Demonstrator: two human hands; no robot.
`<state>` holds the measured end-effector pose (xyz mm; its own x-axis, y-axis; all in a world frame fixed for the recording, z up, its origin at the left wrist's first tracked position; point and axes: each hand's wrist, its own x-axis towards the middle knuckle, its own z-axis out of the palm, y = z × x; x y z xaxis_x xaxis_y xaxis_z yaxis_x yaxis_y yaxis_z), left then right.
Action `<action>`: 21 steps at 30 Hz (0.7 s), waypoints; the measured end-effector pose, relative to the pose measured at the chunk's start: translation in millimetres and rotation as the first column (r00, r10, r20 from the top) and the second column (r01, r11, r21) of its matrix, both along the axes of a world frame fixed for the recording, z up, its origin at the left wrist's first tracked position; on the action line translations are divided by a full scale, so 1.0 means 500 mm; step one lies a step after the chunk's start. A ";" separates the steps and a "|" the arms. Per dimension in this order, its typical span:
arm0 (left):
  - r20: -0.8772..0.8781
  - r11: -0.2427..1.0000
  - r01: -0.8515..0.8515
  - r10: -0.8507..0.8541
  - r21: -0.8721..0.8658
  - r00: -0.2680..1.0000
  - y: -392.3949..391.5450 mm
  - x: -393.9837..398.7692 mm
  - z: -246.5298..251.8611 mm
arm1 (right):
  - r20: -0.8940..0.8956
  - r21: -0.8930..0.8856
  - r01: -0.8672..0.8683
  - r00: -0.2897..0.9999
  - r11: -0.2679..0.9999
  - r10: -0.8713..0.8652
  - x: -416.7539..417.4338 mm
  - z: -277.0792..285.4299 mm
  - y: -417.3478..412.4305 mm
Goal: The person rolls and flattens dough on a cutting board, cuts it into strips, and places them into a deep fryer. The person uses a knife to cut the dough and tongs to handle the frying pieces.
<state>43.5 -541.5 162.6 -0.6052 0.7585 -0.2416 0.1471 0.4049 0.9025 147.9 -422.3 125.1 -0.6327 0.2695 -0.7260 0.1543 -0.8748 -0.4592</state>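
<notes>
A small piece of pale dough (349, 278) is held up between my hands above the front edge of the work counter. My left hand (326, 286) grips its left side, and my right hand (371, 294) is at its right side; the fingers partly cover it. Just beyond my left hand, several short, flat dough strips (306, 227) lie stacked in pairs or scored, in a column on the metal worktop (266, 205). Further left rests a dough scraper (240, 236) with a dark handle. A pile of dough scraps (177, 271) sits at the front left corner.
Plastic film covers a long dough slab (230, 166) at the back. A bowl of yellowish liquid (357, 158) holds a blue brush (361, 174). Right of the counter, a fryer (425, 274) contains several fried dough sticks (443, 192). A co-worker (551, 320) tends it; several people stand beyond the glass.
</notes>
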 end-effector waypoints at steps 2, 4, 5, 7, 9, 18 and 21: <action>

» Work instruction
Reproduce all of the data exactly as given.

» Response area
Demonstrator: two human hands; no robot.
`<state>` holds the measured end-effector pose (xyz mm; its own x-axis, y-axis; all in a world frame fixed for the recording, z up, its origin at the left wrist's first tracked position; point and axes: each hand's wrist, its own x-axis towards the middle knuckle, its own z-axis out of the palm, y = z × x; x y z xaxis_x xaxis_y xaxis_z yaxis_x yaxis_y yaxis_z), left then right.
Action `<action>`: 21 steps at 30 Hz (0.7 s), waypoints; the measured end-effector pose, relative to the pose measured at the chunk's start: translation in millimetres and rotation as the first column (r00, r10, r20 from the top) and the second column (r01, r11, r21) of its matrix, both along the axes of a world frame fixed for the recording, z up, its origin at the left wrist's first tracked position; on the action line translations are divided by a full scale, so 1.0 means 500 mm; step one lies a step after the chunk's start. A ";" separates the steps and a "|" the arms. Per dimension in this order, its typical span:
arm0 (left):
  - r20: -0.8772..0.8781
  - r11: -0.2427..1.0000
  - r01: -0.8515..0.8515
  - r10: -0.8507..0.8541
  - r21: -0.8721..0.8658
  - r00: -0.2680..1.0000
  - y: -392.3949..391.5450 mm
  - x: -393.9837..398.7692 mm
  - z: -246.5298..251.8611 mm
arm1 (right):
  - r20: -0.8940..0.8956
  - r21: -0.8930..0.8856
  - r01: -0.8672..0.8683
  - r00: -0.2897..0.9999
  - r11: -0.2679..0.9999
  - r10: -0.8713..0.8652
  - x: -416.7539..417.4338 mm
  - z: -277.0792..285.4299 mm
  - y: -417.3478..412.4305 mm
Goal: The person rolls and flattens dough on a cutting board, cuts it into strips, and places them into a deep fryer. The person uses a knife to cut the dough and tongs to handle the frying pieces.
<state>43.5 -541.5 162.6 -0.6052 0.7585 -0.2416 0.1471 0.4049 0.9025 147.9 -422.3 125.1 -0.6327 0.2695 -0.7260 0.1543 -0.8748 -0.4592</state>
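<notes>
A small piece of pale dough (349, 278) is held up between my hands above the front edge of the work counter. My left hand (326, 286) grips its left side, and my right hand (371, 294) is at its right side; the fingers partly cover it. Just beyond my left hand, several short, flat dough strips (306, 227) lie stacked in pairs or scored, in a column on the metal worktop (266, 205). Further left rests a dough scraper (240, 236) with a dark handle. A pile of dough scraps (177, 271) sits at the front left corner.
Plastic film covers a long dough slab (230, 166) at the back. A bowl of yellowish liquid (357, 158) holds a blue brush (361, 174). Right of the counter, a fryer (425, 274) contains several fried dough sticks (443, 192). A co-worker (551, 320) tends it; several people stand beyond the glass.
</notes>
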 end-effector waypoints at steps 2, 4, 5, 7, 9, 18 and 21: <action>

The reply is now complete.